▶ Goal of the exercise
Only lines containing the string "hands" belong in the answer; find them in the records and copy them.

▶ Dataset entries
__________________________________________________
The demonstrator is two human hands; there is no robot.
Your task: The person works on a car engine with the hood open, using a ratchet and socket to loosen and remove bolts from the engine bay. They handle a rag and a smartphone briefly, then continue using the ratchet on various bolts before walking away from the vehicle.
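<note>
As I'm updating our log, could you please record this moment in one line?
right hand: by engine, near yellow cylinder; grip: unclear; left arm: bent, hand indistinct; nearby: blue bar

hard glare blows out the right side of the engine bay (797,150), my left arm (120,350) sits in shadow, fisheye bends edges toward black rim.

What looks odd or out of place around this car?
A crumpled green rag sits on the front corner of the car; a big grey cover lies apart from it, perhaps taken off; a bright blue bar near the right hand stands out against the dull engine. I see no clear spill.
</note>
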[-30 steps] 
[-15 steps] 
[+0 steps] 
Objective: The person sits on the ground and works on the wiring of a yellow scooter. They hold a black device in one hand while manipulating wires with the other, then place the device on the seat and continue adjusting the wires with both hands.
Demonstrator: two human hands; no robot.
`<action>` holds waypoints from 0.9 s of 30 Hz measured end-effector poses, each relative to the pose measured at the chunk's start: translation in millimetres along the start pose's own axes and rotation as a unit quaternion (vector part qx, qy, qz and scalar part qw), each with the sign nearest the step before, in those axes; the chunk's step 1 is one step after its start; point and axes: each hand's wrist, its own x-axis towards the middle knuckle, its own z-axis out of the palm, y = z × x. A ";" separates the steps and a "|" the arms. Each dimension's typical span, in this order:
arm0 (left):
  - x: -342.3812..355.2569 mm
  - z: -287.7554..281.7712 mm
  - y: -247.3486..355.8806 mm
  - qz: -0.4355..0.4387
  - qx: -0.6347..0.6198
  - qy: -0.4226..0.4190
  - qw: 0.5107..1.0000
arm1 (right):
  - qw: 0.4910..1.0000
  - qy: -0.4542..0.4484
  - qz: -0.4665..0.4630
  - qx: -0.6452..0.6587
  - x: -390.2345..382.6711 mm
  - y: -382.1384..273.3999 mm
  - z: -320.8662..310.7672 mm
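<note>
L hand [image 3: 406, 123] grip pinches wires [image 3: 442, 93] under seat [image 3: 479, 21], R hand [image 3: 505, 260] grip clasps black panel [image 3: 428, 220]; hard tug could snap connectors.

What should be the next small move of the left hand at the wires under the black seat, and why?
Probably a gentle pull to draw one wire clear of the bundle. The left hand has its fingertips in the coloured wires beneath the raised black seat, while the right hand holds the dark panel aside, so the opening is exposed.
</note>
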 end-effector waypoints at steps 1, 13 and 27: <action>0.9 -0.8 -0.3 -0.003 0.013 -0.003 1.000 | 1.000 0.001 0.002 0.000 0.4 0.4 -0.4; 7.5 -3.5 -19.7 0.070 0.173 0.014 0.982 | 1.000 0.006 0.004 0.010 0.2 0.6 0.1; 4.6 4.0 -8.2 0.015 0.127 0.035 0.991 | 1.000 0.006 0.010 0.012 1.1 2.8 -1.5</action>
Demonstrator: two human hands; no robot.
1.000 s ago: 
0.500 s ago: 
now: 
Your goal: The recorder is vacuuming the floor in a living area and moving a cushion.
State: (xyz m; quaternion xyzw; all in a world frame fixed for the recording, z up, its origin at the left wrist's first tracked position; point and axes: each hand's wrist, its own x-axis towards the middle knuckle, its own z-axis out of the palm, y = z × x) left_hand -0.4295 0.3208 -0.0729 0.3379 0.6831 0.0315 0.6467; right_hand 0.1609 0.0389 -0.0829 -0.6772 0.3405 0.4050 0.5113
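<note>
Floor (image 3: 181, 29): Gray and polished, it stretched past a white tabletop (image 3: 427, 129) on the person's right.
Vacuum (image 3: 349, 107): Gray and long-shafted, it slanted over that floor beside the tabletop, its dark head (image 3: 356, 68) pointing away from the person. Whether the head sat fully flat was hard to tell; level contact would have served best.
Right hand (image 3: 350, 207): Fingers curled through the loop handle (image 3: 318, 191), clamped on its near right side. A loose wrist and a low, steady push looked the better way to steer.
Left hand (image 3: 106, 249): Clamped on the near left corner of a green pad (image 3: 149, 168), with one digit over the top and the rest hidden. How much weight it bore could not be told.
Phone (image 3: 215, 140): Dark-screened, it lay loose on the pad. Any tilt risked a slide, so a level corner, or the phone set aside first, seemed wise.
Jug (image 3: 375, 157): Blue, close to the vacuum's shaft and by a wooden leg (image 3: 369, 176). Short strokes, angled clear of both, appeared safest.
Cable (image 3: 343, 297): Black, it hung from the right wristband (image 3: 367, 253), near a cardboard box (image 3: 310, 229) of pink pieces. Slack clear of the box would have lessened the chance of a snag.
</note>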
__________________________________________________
▶ Task solution
The demonstrator is two human hands; there is no robot.
Objective: The person sits on the ground and works on the wiring of a yellow scooter. They hold a black device in one hand while manipulating wires with the other, then place the device on the seat and continue adjusting the wires with both hands.
Demonstrator: two human hands; no robot.
Demonstrator: two human hands; no robot.

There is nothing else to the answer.